Our Kind Of Traitor boasts impeccable credentials and an all-star cast. Ewan McGregor and Naomie Harris are an ordinary couple, Perry and Gail, on holiday in Marrakesh when they become involved with a partying Russian mafia accountant Dima (Stellan Skarsgård), who gives them a furtive message to smuggle to the British authorities.
Suddenly, poetry professor Perry is swept up in MI6 interrogations and a plot, led by Damian Lewis’s posh spook, Hector, to entrap the Islington North MP and an oligarch called The Prince, during a game at Arsenal’s Emirates Stadium (just about the most exciting thing that’s happened there all season...).
When that’s botched, and with mild-mannered professor Perry their only point of contact, MI6 needs him to go to Paris to ‘bump’ into their informant Dima once again, and then play tennis with him at the Club des Rois. Don’t know about you, but I’d have walked away by now. Come to think of it, I’d have walked out of the film by now, too. What a load of preposterous old rot it is. The Night Manager I loved, but after 20 minutes of this I reached what can only be called ‘peak le Carré’.
There are yet more Old Etonians whispering in corridors, shady European henchmen, smart hotels and a trail of billions in blood money that leads all the way up to the poshest people in the City of London, via various other dull Euro-locations, such as Berne (where this is, nevertheless, the most exciting thing that’s ever happened).
McGregor is actually quite good at playing the gormless innocent and you sort of believe Perry – is anyone still called Perry? – might find this world of Russian machismo quite thrilling. Or more thrilling than a lecture on Tennyson, at least.
But Gail? Naomie Harris is so beautiful and glamorous and she’s supposed to be a successful barrister, so quite why she’s going along for this ridiculous ride is baffling. There’s a tenuous story layer, supplied by scriptwriter Hossein Amini, about their marriage being on the rocks and this adventure being just the thing to bring them closer. Whatever happened to chocolates and flowers?
Unlike the corrupt politicians and British aristocrats on the Russian accountant’s list (tattooed around his neck, of course), I didn’t buy any of it. Not the location-hopping, the flashy reflections in the Eurostar windows, the big gangster who just wants to save his wife (a practically silent Saskia Reeves) and children, nor the buttoned-down, departmentally-hamstrung Hector who reads the London Review Of Books and drinks ‘single malt’.

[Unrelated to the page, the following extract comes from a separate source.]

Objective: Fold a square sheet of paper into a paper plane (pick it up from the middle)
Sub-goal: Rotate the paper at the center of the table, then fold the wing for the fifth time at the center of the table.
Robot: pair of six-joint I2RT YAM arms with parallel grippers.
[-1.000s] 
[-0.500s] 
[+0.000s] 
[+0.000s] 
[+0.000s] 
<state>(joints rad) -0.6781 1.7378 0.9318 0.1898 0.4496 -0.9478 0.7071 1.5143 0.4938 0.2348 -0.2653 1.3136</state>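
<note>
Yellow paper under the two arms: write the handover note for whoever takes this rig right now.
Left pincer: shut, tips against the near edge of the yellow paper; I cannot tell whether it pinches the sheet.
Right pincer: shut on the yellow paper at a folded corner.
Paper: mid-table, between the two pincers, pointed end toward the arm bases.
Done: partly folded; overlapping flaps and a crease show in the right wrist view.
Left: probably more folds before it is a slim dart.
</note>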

Le Carré likes to make us believe the modern world is like this, a scam on all the little people and only vaguely held together by the sheer good manners of a few decent fellows in Whitehall. This time, it’s a nod and a wink too far.
While Skarsgård throws himself into the role of desperate defector with his customary guts and gusto, little else feels genuine. Dima might be what the chaps in the service call ‘our kind of traitor’, but this hollow romp isn’t my kind of movie.